Mehdi tıpkı Zülkarneyn ve Süleyman gibi dünyaya (manen) hükmedecektir. (El-Kavlul Muhtasar Fi Alamatil Mehdiyy-il Muntazar, s. 29)

İslam ahlakı, barışı, sevgiyi, fedakarlığı, şefkati, merhameti, affediciliği, inanç özgürlüğünü savunur. Bu nedenle İslam dünyaya hakim olduğunda şu anda yaşanan katliamlar, savaşlar, anlaşmazlıklar, açlıklar hepsi son bulacak, herkes maddi-manevi büyük bir refah içinde yaşayacaktır.
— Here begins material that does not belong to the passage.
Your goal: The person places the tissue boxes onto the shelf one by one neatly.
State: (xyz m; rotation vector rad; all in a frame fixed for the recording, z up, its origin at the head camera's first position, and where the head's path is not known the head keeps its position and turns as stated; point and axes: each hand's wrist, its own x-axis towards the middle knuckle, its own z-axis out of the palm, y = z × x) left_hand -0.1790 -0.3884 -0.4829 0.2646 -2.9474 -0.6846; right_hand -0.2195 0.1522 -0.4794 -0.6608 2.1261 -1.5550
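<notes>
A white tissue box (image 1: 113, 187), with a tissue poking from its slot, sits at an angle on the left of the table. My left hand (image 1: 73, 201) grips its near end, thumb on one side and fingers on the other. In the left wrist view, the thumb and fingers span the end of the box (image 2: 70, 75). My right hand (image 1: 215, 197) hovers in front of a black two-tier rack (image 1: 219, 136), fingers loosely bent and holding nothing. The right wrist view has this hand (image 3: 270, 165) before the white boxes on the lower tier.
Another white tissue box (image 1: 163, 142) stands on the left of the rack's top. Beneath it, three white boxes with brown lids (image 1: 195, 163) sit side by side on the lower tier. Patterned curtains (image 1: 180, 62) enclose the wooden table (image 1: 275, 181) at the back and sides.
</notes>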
Allah İslam ahlakının yeryüzüne hakim olacağını bir başka ayetinde ise bizlere şöyle müjdelemektedir:

Müşrikler istemese de o dini (İslam'ı) bütün dinlere üstün kılmak için elçisini hidayetle ve hak dinle gönderen O'dur. (Tevbe Suresi, 33)

Kuran ahlakının dünyaya hakim olması için, yeryüzünde fitne kalmayıncaya kadar çabalamak (Saff Suresi, 4) Allah’ın açık bir hükmüdür. Dünyada zulümlerin son bulduğu, sadece Müslümanların değil her dinden insanın hatta inançsızların dahi huzur ve güvenlik içinde yaşadığı, kadınların Peygamberimiz (sav) dönemindeki gibi hak ettikleri değeri gördükleri bir ortamın bir an önce oluşmasını isteyen her Müslümanın Allah’ın farz kıldığı bu ibadeti ilmen ve fikren her türlü imkanı seferber ederek yerine getirmek için var gücüyle gayret göstermesi önemli bir vicdani sorumluluktur.